Ctiscan datamodel

Design

Our historic data model needed refactoring. We could have changed and improved it, but that would have impacted all current users and customers. So, we decided to craft an all new data model, along with a brand new information category dedicated to threat hunters. That’s why we have focused on including lots of pivots and technical indicators in this new data model.

Some key features of this new design:


The main idea is to store every data field in a layer. Each layer is dedicated to providing information from a set of related concepts. For instance, you will find all IP-related data at the ip layer. The same is true for TCP.

In a break from our historical approach, we decided to split the application layer into different parts. The app layer is where you’ll find information on application responses, without protocol related information. For instance, you will find app.data.text where the raw application response is stored. The app.protocol field is set according to the specifics of the raw application response, and a related new layer is created. For example, if app.protocol is set to http, an http layer will be created.

It’s also possible to have chained layers. By analyzing the http layer, you may find a favicon.
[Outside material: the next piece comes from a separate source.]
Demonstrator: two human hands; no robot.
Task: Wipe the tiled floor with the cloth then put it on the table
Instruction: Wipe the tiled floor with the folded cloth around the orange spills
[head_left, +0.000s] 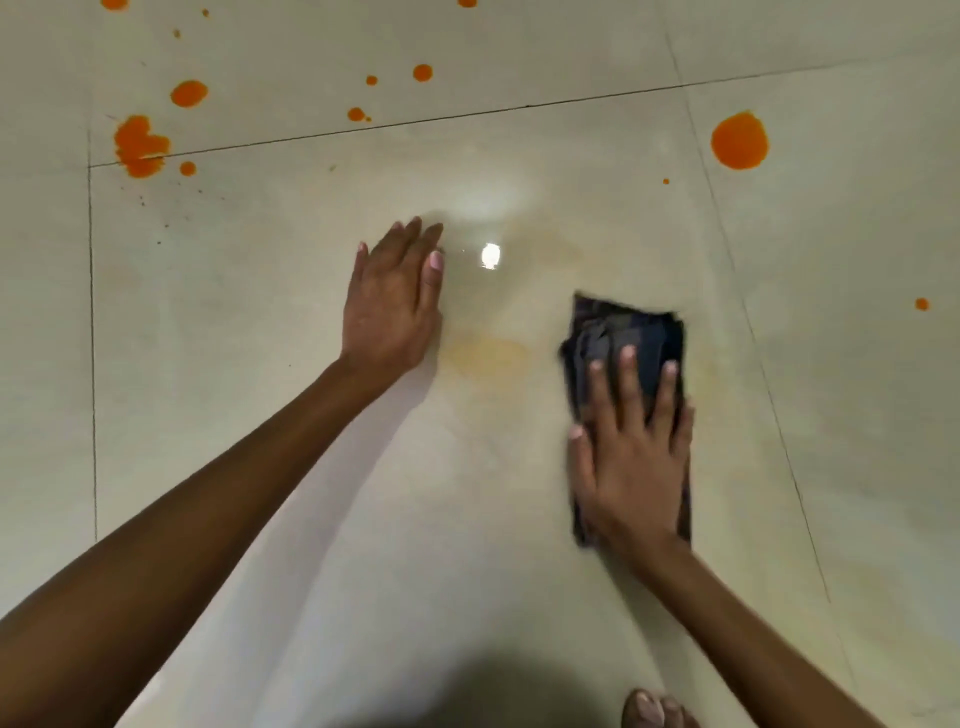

The favicon data and attributes are stored in the favicon layer, and not within http layer. The same is true for tls or other certificate data, which again is stored in a separate layer. In the end, depending on the detected protocol, you may have a cert layer, a favicon layer, a ja3 layer or a jarm layer added.

There are also some platform-specific layers, like the scanner layer which contains information about which of our scanners collected the data. The dns layer has been split into different parts, one part for reverse DNS information and another part for forward DNS information.

One of the most powerful layers may be component. This is where you can find information about all detected hardware and software components, along with detected products, vendors and CPEs.

At the root of this data model you can find a few general fields, like source or tag, however we prefered to put the vast majority of fields in a dedicated layer.

One last comment; every field has a defined type which allows for some search techniques. Keyword type, the most used, allows for searching with exact strings, wildcards or even regexps.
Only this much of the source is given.